We recommend that all disputes be made in writing and with the help of an attorney.
Sample letters are available if you would like. Contact
us.
Four of the most common reporting inaccuracies to keep an eye out for:
- Mixed Files: Sometimes accounts from two different people can end up in one
file. This mistake is often made when two people have very similar names (ex. Matthew
Smith vs Matthew Smyth) and with similar social security numbers. To identify
this problem, look at your identification information on your file and the names
associated with your accounts. Ensure that these are correct and match.

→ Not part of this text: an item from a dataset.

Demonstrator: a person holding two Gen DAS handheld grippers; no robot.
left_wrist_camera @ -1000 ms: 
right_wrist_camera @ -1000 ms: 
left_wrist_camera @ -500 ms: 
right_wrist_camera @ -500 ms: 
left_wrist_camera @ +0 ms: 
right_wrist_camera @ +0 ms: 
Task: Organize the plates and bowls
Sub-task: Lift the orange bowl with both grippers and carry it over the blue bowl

Pay close attention to differing middle names or initials, as this could also be
an early sign of an issue. But more importantly - as obvious as this may seem
- make sure that every account contained within your credit file was actually opened
by you. A mixed file is different than identity theft in that a mixed file occurs
because the data within the credit bureau’s system gets mixed up whereas identity
theft occurs when someone else is using your personal identifying information.
- Incorrectly Reported Late Payments: Sometimes payments are incorrectly labeled
as late, which will negatively affect your credit score. There are two main ways
this might occur: 1) You were not late on a payment, but it was reported that way.
Try to verify with your records that it was paid and received on time. 2)
You were late on a payment, but it was over seven years ago. Late payments
that occurred more than seven years prior should fall off of your credit report.
This clock starts after the original delinquency, so double check to see whether
it has been seven years since the missed payment. It is very common for debt
collectors to buy a debt for pennies on the dollar and "re-age" this field so that
they can get a fresh start on collecting it by keeping it on your credit report
for another 7 years. This is a clear violation of the law that we frequently
litigate.
- Bankruptcy Reporting Errors: Often either a creditor or the credit bureau
fails to correctly report the status of an account that was (or was not) included
in a bankruptcy. Sometimes even a bankruptcy is reported in a credit report when
that consumer never filed bankruptcy.
- Reported as Dead when you are Alive: One of the most remarkable
credit reporting errors is reporting a consumer as deceased when they are alive.
Seems simple, right?
- Identity Theft or Fraud: This occurs when another person – someone
you may or may not know – uses some of your personal information or steals
your credit card details and illegally uses it to steal from a credit card company.
The lender then mistakenly and inaccurately puts the account on the innocent consumer’s
credit report.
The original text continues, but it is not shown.